Renk vurgusu ve geniş yüzey tasarımı, binanın tarihi çekirdeğiyle güçlü bir kontrast oluşturur, ancak orijinal mansard çatının yüksekliğine ulaşılamaz. 19. yüzyıldan beri cephe tasarımındaki değişiklikler ve tarihi sıva eksikliğinden dolayı, orijinal mimari yapı artık tanınmaz. Ayrıca, binanın, bina hizmetlerini gizlemeyi amaçlayan çeşitli pavyonlardan sokak tarafından görünümü sadece sınırlı bir ölçüde mümkündür.

Tarihi dokuya getirilen yeni yapı eki, yeni binanın, var olan eski yapıyı kontrast oluşturarak domine etmesiyle ortaya çıkmıştır. Yapılanacağı çevrenin ortaya koyduğu girdilerden bağımsız olarak kurgulanmıştır. Burada önemli olan, yeni ek yapının taklitten kaçınmış olması, kendisini ifade edebilen ve aynı zamanda da tarihi dokuyu önemseyen, ona saygı gösteren bir tavır içerisinde üretilmiş olmasıdır. Tarihi çevrede yeni yapı yapma sanatı, çevrenin sunduğu referanslarla yola çıkış noktasını yakalayabilse de , diğer taraftan çok daha yoğun bir uğraş, tarih bilinci ve düşünme gerektirmektedir.

6. Sonuçlar

Sonuç olarak;

Tarihi çevreler ve tarihi yapıların günümüz koşullarına uyum sağlayabilmeleri için çeşitli onarımlardan geçmelidirler. Ancak bu şekilde kullanımlarının sürekliliği sağlanabilir ve günümüz mekan kavramının ihtiyaçlarını kapsar bir hale getirilebilir ve yaşanılır hale gelir.

Karlshospital, çeşitli dönemlerde farklı işlevler amacıyla kullanılmış ve günümüze kadar ulaşmıştır. Savaşlar sebebiyle hasarlar almış, bir süre boş bırakılmış, ancak günümüze kadar varlığını kısmen de olsa koruyabilmiştir. Çeşitli zamanlarda bakım ve onarımlar da geçirmiştir.

Son yenileme çalışması ile yapıya bir ek yapılmıştır. Ek yapı tarihi yapıya kontrast (zıt) bir yaklaşım diliyle ele alınmıştır.
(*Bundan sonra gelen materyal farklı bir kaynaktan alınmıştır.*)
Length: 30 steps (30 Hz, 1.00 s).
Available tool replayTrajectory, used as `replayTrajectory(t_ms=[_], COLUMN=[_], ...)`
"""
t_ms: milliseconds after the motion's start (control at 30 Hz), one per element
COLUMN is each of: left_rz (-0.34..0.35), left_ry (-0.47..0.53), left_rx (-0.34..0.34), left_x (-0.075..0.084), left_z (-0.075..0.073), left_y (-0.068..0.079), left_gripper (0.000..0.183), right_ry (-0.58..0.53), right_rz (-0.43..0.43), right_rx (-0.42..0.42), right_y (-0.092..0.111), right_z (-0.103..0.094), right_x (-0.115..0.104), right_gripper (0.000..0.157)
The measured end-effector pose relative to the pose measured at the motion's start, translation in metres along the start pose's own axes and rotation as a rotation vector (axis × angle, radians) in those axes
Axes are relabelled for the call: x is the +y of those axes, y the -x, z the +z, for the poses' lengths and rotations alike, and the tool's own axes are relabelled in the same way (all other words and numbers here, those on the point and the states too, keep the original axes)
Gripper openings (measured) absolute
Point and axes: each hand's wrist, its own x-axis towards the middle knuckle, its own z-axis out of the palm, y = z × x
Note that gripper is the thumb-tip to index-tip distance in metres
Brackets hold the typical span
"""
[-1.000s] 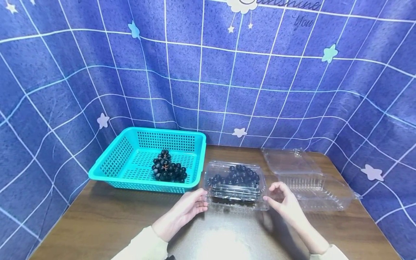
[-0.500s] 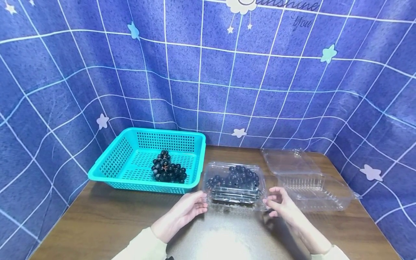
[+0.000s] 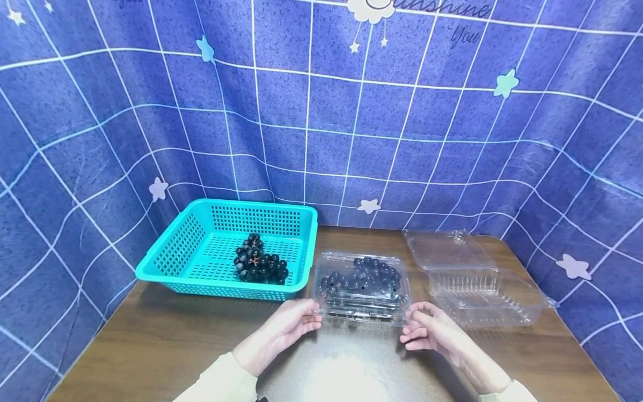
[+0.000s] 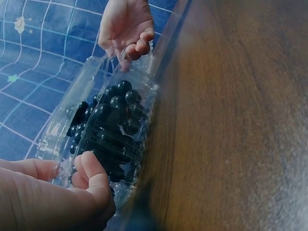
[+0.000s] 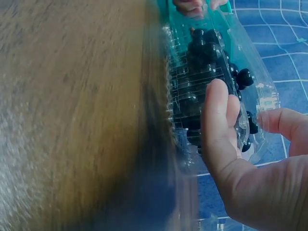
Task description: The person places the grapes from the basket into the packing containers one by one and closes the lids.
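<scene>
A clear plastic clamshell container (image 3: 363, 286) sits in the middle of the wooden table, with dark grapes (image 3: 372, 273) inside. Its lid lies over the grapes; both wrist views show a gap between lid and base along the front. At the near left corner my left hand (image 3: 286, 329) pinches the container, thumb by the lid rim and fingers lower, as the left wrist view (image 4: 72, 187) also shows. My right hand (image 3: 437, 332) pinches the near right corner, thumb at the lid edge and fingers along the base wall.
To the left stands a turquoise basket (image 3: 176, 276) with a bunch of dark grapes (image 3: 258, 265) inside. A second clear clamshell container (image 3: 492, 301) lies open on the right, its lid (image 3: 447, 251) folded back. Blue patterned cloth (image 3: 331, 111) hangs behind the table (image 3: 166, 346).
The right hand has drawn in from the side and down onto the container's near right corner. The lid's front edge has shifted toward me and lower. My left hand has hardly moved.
</scene>
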Motion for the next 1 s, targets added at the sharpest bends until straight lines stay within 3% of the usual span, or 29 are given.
replayTrajectory(t_ms=[367,700,1000], left_rz=[0.015,0.019,0.009], left_ry=[-0.024,-0.042,-0.06], left_rx=[-0.014,-0.002,0.039], left_x=[0.0001,0.0,-0.0015], left_z=[0.001,0.0009,0.0009], left_y=[0.0001,-0.0013,-0.0025], left_gripper=[0.008,0.01,0.018], right_ry=[-0.106,-0.101,-0.084], right_rz=[-0.074,-0.089,-0.081], right_rx=[-0.107,-0.126,-0.112], right_y=[-0.0053,-0.0052,-0.0049], right_z=[-0.0034,-0.0054,-0.0044], right_x=[0.0075,0.0077,0.0065], right_gripper=[0.022,0.017,0.022])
Mevcut binadaki odalar tarihi atmosfer ile karakterize edilirken, katların çatı terasları, çatı bahçeleri, mantık ve balkonlar gibi çeşitli açık alan türlerinden ve nehir manzarasından faydalanmaktadır. Uzantının cephesi, malzeme seçimi ve tasarım dili aracılığıyla listelenen bina ile kasıtlı bir kontrast oluşturur.
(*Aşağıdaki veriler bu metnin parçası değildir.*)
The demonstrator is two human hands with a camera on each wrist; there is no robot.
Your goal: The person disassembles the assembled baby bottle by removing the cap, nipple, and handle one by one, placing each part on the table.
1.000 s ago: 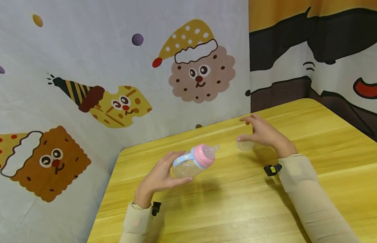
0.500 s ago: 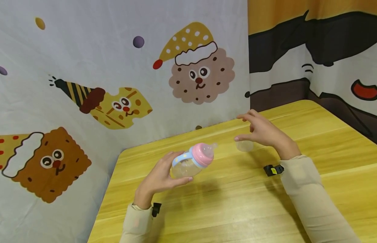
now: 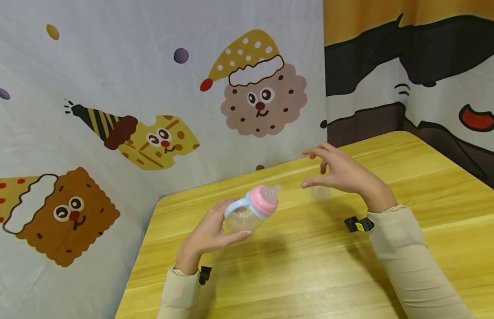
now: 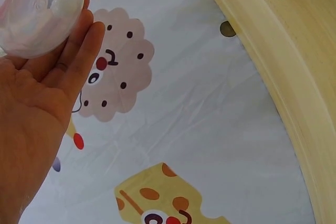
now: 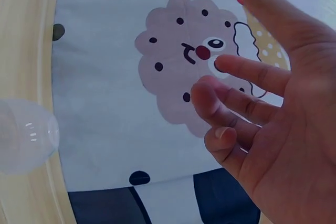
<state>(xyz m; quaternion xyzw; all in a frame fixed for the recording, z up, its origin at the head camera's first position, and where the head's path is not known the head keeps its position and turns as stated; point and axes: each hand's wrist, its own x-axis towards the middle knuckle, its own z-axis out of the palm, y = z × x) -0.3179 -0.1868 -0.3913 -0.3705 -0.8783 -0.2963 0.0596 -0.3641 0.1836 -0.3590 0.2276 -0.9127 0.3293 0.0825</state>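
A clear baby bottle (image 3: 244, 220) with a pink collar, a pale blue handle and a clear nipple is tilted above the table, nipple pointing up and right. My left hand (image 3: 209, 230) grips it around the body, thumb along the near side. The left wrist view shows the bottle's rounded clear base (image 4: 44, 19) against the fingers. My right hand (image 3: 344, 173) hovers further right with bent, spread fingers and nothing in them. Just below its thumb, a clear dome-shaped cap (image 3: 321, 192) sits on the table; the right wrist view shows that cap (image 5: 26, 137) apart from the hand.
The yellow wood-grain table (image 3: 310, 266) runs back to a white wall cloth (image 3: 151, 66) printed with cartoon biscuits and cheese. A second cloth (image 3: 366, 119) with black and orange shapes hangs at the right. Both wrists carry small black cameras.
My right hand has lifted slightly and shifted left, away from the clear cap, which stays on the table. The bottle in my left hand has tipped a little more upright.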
Tarihi yapıların özgün işlevini kaybetmesi ya da bu işleve artık cevap vermemesi, binaların yeniden işlev kazandırılmasının nedeni olmaktadır. Özgün işlevini kaybeden ya da fonksiyonel olarak kullanılmaz hale gelen yapılar terk edilirler ve bu durum tarihi değerlerimizi kaybettirmektedir. Tüm nedenler birleştirildiğinde yapılara tekrar fonksiyon kazandırılarak kullanılması, yapıların günümüze taşınması, dolayısıyla geleceğe taşınması anlamını taşımaktadır.

7. Kaynakça

https://de.wikipedia.org/wiki/Karlshospital
http://www.foundation-kassel.de/Architekten/Projekte/Kultur/Karlshospital
https://peyzax.com/tarihi-cevrede-yeni-yapi-nimet-akbiyik/
http://www.presche-chr.de/christian/KarlshospitalAktuell.htm
Christian Presche, Das Karlshospital in Kassel,

Kassel 2007, 3. verbesserte Fassung, 2011

Konunun Yorumları
Elif Öfkeli 1 Temmuz 2020

Ülkemizde de bu şekilde yeniden fonksiyon kazandırılmış yapılar mevcut mudur? Bu durum işlevselliğini yitirmiş olan yapılar içinde yeniden bir fırsat çıkarıyor.

Kürşad 18 Ağustos 2020

Evet, işlevini yitirmiş yapıların ülkemizde de sıklıkla dönüştürüldüğünü görüyoruz. Örneklendirmek gerekirse dini yapılar (cami-klise), konaklama tesisleri (iş hanı-otel), Eğitim yapıları (alışveriş merkezi – okul) ve katlı otoparklar ile hastanelerin dönüşümü de ön plandadır.